Output the listing verbatim, leaving out every picture.

%%

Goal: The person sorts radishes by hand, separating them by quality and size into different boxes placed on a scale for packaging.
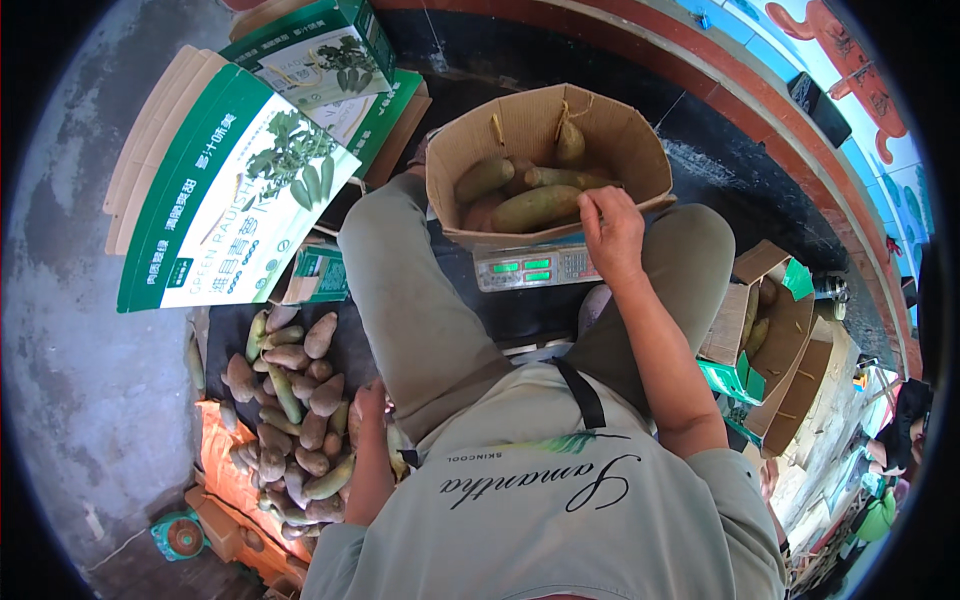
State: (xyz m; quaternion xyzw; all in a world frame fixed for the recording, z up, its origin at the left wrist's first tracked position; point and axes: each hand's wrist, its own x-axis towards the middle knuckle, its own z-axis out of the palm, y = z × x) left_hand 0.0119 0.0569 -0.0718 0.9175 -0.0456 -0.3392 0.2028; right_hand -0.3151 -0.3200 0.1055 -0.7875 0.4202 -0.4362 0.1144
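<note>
An open brown carton stands on a digital scale between my knees. Several radishes lie in it, with one upright against its far wall. My right hand reaches over the carton's near right rim, its fingers closed at the right end of a long green radish. Down by my left thigh, my left hand is at the right edge of a heap of radishes, some green, some brownish with soil. Its fingers are mostly hidden, so what it grips, if anything, does not show.
Green-and-white printed cartons stand at the far left. Another open carton with radishes is beyond my right knee. An orange sheet lies under the heap's left side, near a small green fan-like object. Part of another person shows at far right.
</note>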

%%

[Final answer]
Goal: The person sorts radishes by hand, separating them by quality and size into different boxes placed on a scale for packaging.
State: (xyz m; quaternion xyzw; all in a world frame fixed for the recording, z up, its origin at the left wrist's first tracked position; point and axes: each hand's wrist, its own x-axis towards the middle knuckle, its own z-axis out of the palm, y = z × x) left_hand 0.0119 0.0569 -0.0718 0.9175 -0.0456 -0.3392 0.2028; right_hand -0.3151 -0.3200 0.1055 -0.7875 0.4202 -0.4362 0.1144
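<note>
An open brown carton stands on a digital scale between my knees. Several radishes lie in it, with one upright against its far wall. My right hand reaches over the carton's near right rim, its fingers closed at the right end of a long green radish. Down by my left thigh, my left hand is at the right edge of a heap of radishes, some green, some brownish with soil. Its fingers are mostly hidden, so what it grips, if anything, does not show.
Green-and-white printed cartons stand at the far left. Another open carton with radishes is beyond my right knee. An orange sheet lies under the heap's left side, near a small green fan-like object. Part of another person shows at far right.
</note>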

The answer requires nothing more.